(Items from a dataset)
[Start of section]

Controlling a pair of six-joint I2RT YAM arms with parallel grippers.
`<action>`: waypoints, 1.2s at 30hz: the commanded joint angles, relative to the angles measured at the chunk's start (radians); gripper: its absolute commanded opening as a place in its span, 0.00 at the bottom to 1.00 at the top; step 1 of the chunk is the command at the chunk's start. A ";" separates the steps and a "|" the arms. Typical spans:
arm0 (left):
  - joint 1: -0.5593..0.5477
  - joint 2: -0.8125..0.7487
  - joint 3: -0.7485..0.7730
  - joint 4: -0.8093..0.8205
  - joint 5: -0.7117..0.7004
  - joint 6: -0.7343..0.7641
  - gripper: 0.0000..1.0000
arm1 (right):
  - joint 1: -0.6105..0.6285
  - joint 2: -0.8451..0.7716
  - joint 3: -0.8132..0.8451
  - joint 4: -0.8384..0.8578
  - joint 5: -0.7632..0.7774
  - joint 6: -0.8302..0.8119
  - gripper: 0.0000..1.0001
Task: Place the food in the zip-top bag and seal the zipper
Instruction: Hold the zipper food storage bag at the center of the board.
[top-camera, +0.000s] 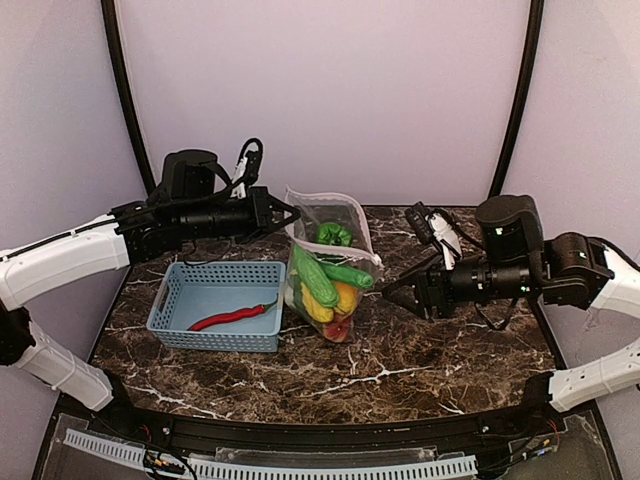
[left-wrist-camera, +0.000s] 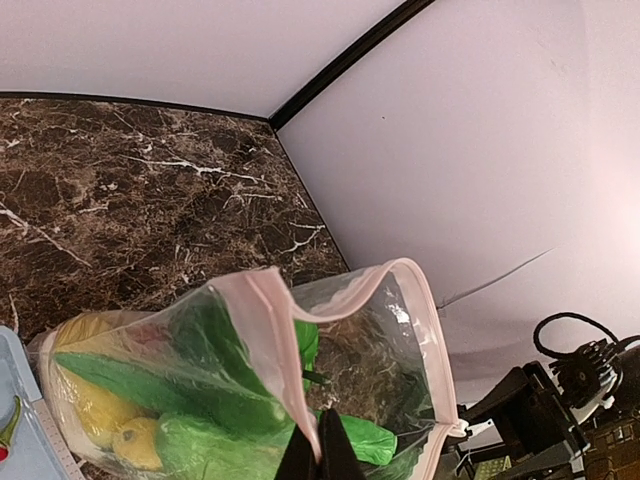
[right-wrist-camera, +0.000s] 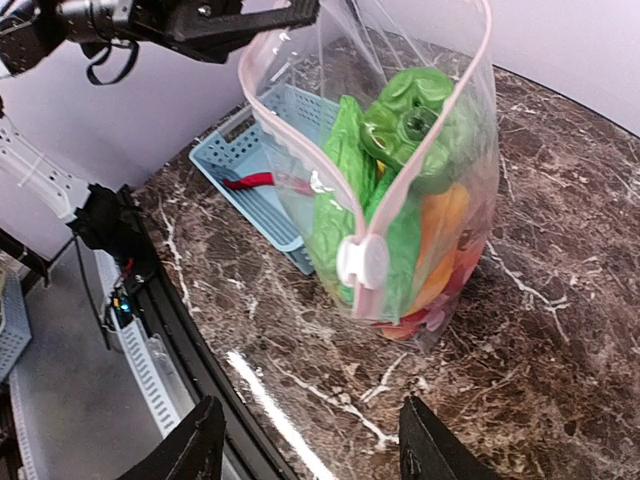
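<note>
The zip-top bag (top-camera: 330, 265) stood upright near the middle of the marble table (top-camera: 430, 350), its mouth gaping at the top. The pink-edged zipper (right-wrist-camera: 290, 150) was parted along most of its length, and a white slider (right-wrist-camera: 362, 262) sat at the end of the strip that faced the right arm. Inside the bag, green cucumbers (top-camera: 315, 275) leaned across a yellow piece (top-camera: 345, 297), with a green pepper (top-camera: 333, 234) higher up and something red (top-camera: 338, 330) at the bottom. The left gripper (top-camera: 290, 213) reached in from the left, its fingers pressed together on the bag's upper rim and holding it up. The right gripper (top-camera: 392, 292) hung just right of the bag without touching it, its fingers spread apart with nothing between them. Left of the bag, touching or nearly touching it, lay a light blue lattice basket (top-camera: 170, 300) with a single red chili (top-camera: 232, 316) inside.
</note>
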 joint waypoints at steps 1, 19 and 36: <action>0.014 -0.060 -0.006 0.033 -0.012 0.000 0.01 | 0.006 0.010 -0.012 0.053 0.104 -0.017 0.54; 0.018 -0.064 -0.012 0.025 -0.012 0.001 0.01 | 0.005 0.098 -0.006 0.146 0.150 -0.087 0.28; 0.018 -0.063 -0.012 0.027 -0.007 0.000 0.01 | 0.004 0.140 -0.011 0.210 0.187 -0.094 0.14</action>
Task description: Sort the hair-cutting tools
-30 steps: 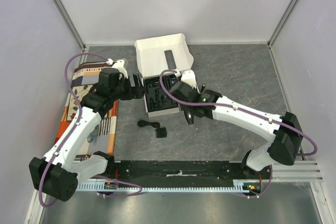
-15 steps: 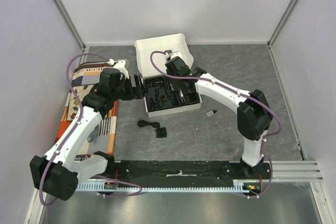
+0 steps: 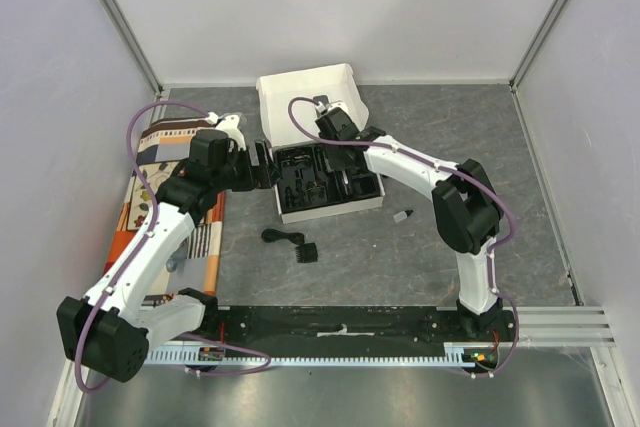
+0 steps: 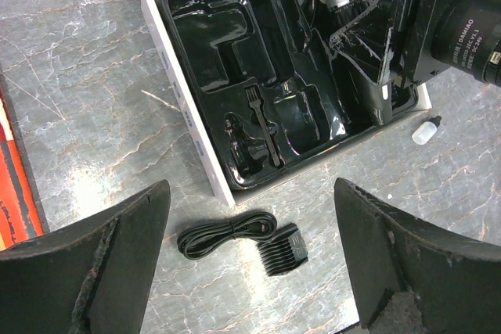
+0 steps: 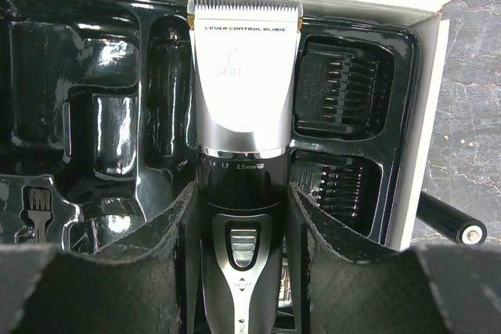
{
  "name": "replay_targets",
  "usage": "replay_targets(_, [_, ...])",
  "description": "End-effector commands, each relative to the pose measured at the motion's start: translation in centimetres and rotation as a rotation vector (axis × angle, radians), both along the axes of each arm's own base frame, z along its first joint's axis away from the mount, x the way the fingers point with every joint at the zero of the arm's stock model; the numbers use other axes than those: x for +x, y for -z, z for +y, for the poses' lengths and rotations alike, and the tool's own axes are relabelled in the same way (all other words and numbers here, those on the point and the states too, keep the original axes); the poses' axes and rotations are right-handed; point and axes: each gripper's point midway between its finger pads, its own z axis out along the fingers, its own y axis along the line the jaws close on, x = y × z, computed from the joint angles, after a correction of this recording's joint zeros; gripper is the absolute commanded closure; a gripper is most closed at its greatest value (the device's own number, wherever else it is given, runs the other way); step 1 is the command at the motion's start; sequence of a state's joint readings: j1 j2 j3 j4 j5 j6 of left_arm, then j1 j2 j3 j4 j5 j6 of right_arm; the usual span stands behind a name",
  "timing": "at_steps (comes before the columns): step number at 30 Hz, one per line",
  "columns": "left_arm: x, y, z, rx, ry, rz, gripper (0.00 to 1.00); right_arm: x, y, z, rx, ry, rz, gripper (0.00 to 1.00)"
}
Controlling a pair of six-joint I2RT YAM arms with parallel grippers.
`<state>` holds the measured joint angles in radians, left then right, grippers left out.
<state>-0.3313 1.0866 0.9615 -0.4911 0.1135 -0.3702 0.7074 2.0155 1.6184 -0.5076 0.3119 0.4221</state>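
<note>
My right gripper (image 5: 244, 217) is shut on the black clipper (image 5: 244, 115) just below its silver blade head. It holds the clipper over the black moulded tray (image 5: 102, 76) of the white box (image 3: 330, 209). In the top view the right gripper (image 3: 347, 159) is over the tray's right half. My left gripper (image 4: 250, 263) is open and empty, at the box's left side (image 3: 262, 165). The coiled black cable (image 4: 223, 232) and the small black comb guard (image 4: 283, 249) lie on the table in front of the box. A tiny bottle (image 4: 425, 131) lies right of the box.
Comb guards (image 5: 340, 87) sit in the tray's right slots and a small brush (image 4: 262, 127) lies in a left slot. The box lid (image 3: 305, 97) stands open at the back. A patterned mat (image 3: 150, 207) covers the table's left side. A dark cylinder (image 5: 450, 220) lies beside the box.
My right arm has swung from in front of the box to over the tray's back, carrying the clipper. The tiny bottle now shows right of the box. The left arm has stayed still.
</note>
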Motion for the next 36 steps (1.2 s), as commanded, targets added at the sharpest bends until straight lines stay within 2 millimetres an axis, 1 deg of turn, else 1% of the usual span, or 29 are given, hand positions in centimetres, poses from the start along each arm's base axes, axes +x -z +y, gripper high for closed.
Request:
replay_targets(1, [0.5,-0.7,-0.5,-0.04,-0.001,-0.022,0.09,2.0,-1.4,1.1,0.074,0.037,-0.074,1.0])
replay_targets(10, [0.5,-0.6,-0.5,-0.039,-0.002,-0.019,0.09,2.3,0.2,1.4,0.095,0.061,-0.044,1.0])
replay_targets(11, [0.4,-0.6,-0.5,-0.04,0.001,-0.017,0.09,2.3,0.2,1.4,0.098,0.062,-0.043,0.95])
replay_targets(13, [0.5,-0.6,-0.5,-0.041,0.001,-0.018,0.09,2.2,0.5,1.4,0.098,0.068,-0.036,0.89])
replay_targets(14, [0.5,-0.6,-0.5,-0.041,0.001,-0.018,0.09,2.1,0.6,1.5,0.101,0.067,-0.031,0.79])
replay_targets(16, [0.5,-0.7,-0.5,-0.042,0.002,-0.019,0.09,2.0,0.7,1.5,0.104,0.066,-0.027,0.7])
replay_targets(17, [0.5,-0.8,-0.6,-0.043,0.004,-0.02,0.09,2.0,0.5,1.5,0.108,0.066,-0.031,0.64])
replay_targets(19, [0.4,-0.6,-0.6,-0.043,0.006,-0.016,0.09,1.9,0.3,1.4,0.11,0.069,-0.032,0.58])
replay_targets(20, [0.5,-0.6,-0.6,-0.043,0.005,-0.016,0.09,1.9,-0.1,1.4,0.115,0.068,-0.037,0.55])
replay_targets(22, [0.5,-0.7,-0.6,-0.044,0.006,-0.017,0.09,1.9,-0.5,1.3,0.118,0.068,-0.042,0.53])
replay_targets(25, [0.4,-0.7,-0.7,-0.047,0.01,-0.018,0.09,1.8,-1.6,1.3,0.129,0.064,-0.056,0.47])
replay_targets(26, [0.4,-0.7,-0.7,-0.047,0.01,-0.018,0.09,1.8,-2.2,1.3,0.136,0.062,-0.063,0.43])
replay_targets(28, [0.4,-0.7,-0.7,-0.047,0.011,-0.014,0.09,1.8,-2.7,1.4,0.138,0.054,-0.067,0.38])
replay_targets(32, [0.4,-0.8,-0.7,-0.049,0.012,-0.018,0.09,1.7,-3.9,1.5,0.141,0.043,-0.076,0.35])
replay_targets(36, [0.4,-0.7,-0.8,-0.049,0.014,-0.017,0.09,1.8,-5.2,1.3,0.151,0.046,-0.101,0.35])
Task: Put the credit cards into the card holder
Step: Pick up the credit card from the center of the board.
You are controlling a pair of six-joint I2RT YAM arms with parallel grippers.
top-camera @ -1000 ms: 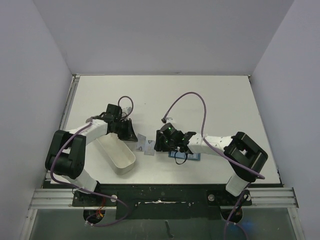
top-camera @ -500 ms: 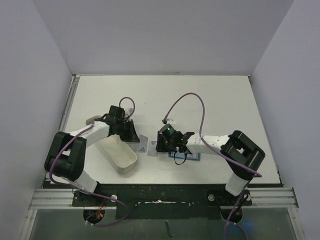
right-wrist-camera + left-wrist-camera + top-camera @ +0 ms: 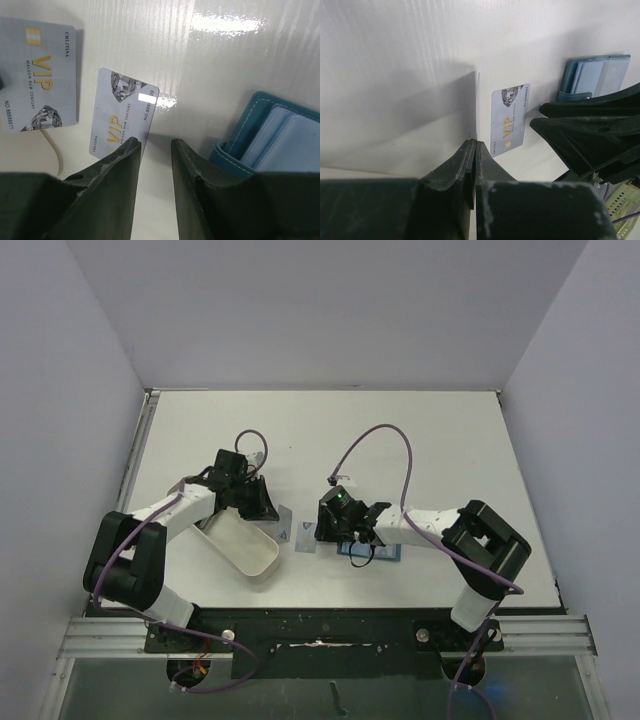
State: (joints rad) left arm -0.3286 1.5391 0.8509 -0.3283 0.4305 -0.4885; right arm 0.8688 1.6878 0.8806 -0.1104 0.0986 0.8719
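Right, your left claw is clamped on one card (edge-on in its wrist view); your right claw, jaws apart, sits at the other card, holder just beside on the desk.

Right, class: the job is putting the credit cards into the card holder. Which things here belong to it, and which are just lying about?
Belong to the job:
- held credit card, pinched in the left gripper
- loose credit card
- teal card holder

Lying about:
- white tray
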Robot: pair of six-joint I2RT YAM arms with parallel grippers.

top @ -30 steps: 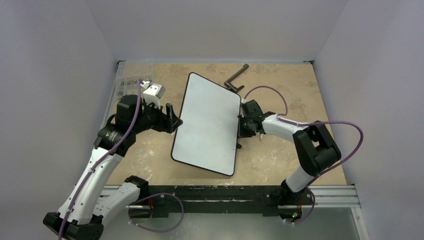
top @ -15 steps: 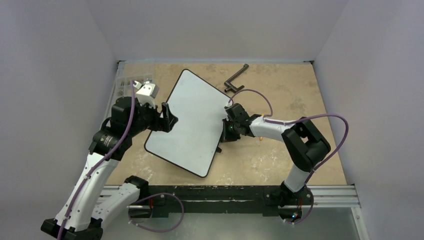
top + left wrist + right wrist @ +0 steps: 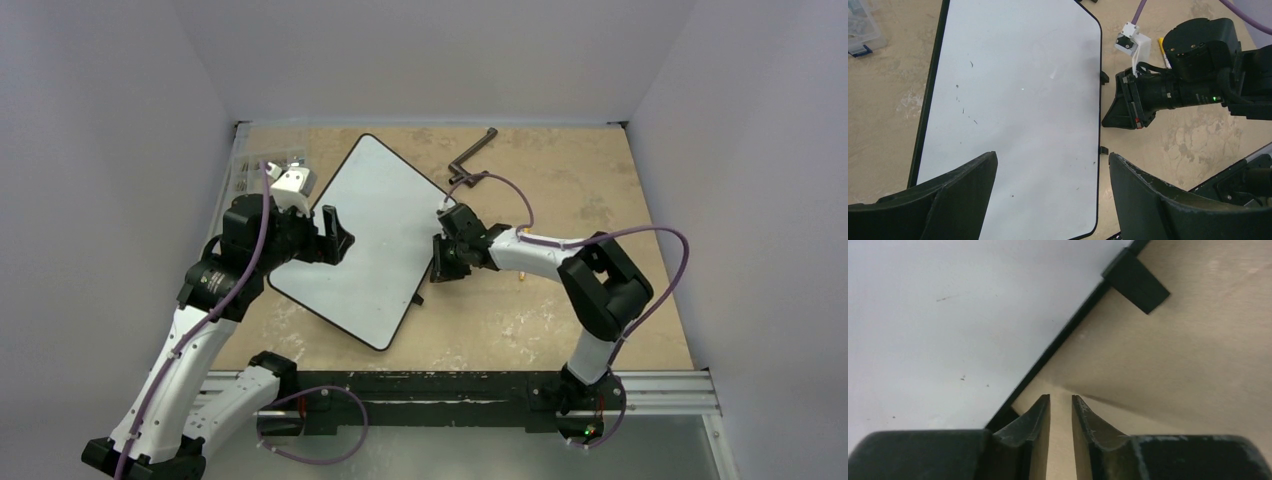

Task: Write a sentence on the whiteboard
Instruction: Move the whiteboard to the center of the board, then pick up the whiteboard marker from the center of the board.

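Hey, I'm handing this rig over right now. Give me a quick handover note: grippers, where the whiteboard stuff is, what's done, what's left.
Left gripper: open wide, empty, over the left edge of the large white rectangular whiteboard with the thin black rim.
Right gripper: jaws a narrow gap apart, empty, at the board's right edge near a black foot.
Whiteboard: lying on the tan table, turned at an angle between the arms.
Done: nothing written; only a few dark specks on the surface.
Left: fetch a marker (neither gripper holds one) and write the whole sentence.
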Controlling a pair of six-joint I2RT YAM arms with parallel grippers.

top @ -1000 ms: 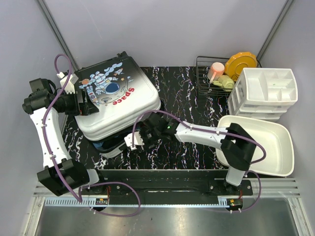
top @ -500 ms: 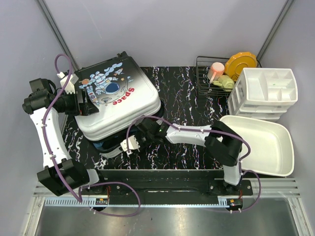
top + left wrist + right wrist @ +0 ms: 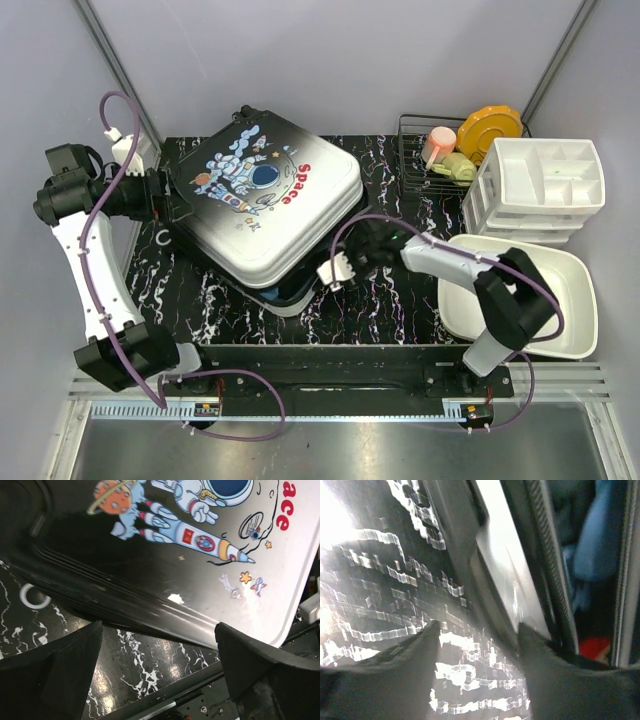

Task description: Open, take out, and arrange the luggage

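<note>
The luggage lies on the black marbled table, white-to-black shell with astronaut print and red "Space". Its lid stands slightly ajar along the near right edge. My left gripper is at its left edge, open; in the left wrist view only table lies between the fingers, and the shell is just beyond them. My right gripper is open at the near right corner. The blurred right wrist view shows the zip edge and blue and red contents inside the gap.
A white basin sits at the right, under my right arm. A white drawer organiser stands behind it. A wire rack holds a pink cup, a green item and a yellow plate.
The luggage has turned clockwise and slid to the right and back. My right gripper has swung right, from its near left side to its near right corner. My left arm has moved back.
</note>
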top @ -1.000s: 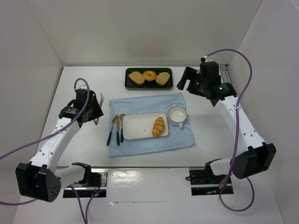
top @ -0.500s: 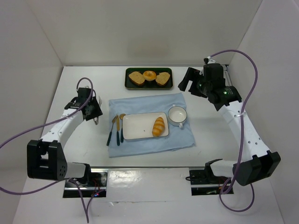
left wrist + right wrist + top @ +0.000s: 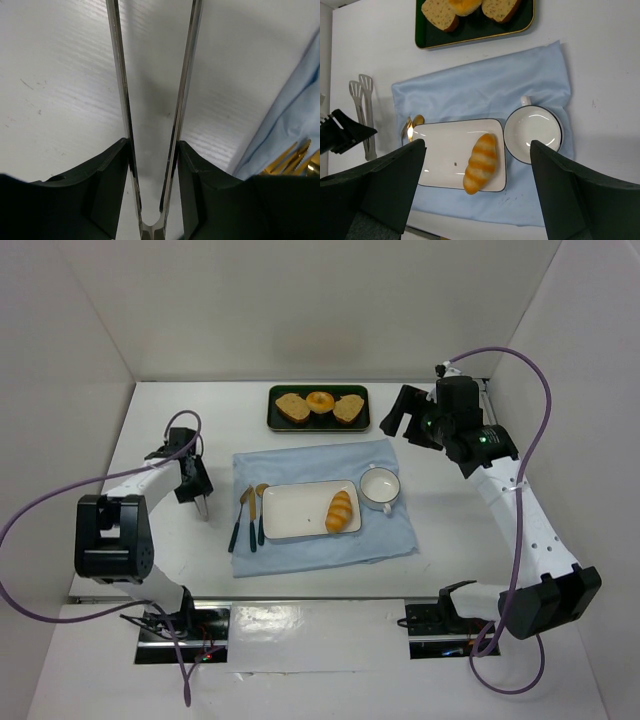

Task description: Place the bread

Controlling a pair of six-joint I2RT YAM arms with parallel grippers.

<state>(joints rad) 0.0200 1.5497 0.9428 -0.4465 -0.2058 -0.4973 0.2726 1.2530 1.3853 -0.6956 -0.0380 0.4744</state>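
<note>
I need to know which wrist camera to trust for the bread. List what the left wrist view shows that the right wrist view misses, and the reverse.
Only the left wrist view: how the fingers of the left claw press against both arms of the tongs.
Only the right wrist view: the bread on the white plate, the cup beside it, and the dark tray with toast slices.
Both: the tongs, the blue cloth, the gold cutlery and bare table.

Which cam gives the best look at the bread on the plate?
Right wrist: the bread lies near centre, large, with its stripes clear, on the white plate. Top external shows the bread too, but small. Left wrist does not show it.
</note>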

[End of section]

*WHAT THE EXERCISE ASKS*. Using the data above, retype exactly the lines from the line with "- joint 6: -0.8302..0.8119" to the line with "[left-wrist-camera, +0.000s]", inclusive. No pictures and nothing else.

*REPLY*.
  - joint 6: -0.8302..0.8119
  - gripper: 0.0000..1.0001
Task: Place the food in the zip-top bag and seal the zipper
Instruction: Hold the zipper food storage bag at the center of the board.
[top-camera, +0.000s] 
[left-wrist-camera, +0.000s] 

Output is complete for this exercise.